RAW DATA: Begin
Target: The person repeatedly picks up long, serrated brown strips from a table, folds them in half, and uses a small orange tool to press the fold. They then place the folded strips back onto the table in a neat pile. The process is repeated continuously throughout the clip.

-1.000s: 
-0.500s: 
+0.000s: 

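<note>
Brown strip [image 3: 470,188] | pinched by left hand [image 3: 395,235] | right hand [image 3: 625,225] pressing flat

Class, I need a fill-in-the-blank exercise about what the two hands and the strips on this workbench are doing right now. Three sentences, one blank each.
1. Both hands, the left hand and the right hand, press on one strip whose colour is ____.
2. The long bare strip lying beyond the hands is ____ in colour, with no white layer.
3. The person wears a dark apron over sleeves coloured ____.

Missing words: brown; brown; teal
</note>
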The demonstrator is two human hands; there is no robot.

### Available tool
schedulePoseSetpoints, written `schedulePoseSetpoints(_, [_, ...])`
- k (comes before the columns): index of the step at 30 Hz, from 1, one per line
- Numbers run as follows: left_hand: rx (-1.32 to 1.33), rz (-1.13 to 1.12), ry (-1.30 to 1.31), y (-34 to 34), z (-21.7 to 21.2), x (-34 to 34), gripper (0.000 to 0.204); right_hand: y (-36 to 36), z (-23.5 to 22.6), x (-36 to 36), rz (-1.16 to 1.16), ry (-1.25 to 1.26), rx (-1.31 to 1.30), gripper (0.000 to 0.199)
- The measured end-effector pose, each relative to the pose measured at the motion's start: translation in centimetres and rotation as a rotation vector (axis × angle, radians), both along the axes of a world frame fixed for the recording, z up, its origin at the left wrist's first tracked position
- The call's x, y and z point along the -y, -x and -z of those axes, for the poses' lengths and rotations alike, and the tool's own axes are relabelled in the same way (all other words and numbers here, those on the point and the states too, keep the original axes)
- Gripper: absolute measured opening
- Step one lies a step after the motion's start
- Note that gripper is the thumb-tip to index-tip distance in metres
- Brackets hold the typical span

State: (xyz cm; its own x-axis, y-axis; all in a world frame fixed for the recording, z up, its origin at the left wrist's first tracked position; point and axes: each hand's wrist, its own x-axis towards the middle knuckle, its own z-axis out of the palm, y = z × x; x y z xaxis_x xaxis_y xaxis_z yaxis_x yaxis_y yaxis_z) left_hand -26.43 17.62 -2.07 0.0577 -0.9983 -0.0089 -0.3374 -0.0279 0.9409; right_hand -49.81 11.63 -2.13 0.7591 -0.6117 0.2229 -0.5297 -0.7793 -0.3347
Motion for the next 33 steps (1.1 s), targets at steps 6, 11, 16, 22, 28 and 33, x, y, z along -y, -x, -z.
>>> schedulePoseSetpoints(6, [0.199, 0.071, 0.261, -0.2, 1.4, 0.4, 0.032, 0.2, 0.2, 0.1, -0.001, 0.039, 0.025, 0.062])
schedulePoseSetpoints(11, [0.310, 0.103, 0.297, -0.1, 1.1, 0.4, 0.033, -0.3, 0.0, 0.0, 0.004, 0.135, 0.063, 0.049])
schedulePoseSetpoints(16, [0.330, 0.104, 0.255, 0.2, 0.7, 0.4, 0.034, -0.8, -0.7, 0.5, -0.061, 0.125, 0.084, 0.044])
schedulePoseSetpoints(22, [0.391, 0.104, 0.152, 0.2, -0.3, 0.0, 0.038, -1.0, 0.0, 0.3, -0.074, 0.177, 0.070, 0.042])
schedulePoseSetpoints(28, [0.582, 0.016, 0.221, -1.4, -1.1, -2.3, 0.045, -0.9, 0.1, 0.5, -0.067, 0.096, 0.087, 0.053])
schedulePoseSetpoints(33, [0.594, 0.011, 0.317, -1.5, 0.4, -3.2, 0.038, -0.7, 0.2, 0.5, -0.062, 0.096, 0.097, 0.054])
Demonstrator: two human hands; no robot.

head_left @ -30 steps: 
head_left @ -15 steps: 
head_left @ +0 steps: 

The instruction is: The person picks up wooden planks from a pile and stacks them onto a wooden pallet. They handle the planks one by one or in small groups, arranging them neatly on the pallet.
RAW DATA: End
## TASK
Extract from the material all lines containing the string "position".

## ANSWER BOX
- The measured end-effector pose, each relative to the pose measured at the motion's start: translation in centimetres and rotation as a rotation vector (axis × angle, radians), both along the axes of a world frame fixed for the recording, z up, its origin at the left wrist's first tracked position
State: (xyz cm; its own x-axis, y-axis; all in a world frame fixed for the recording, z up, its origin at the left wrist's first tracked position; point and axes: each hand's wrist, its own x-axis towards the middle knuckle, its own z-axis out of the palm, y = z × x; x y z xaxis_x xaxis_y xaxis_z yaxis_x yaxis_y yaxis_z) left_hand -26.43 17.62 -2.07 0.0577 -0.9983 -0.0089 -0.3374 -0.0279 0.9409; right_hand -49.81 11.63 -2.13 0.7591 -0.6117 0.2229 -0.5297 -0.7793 -0.3347

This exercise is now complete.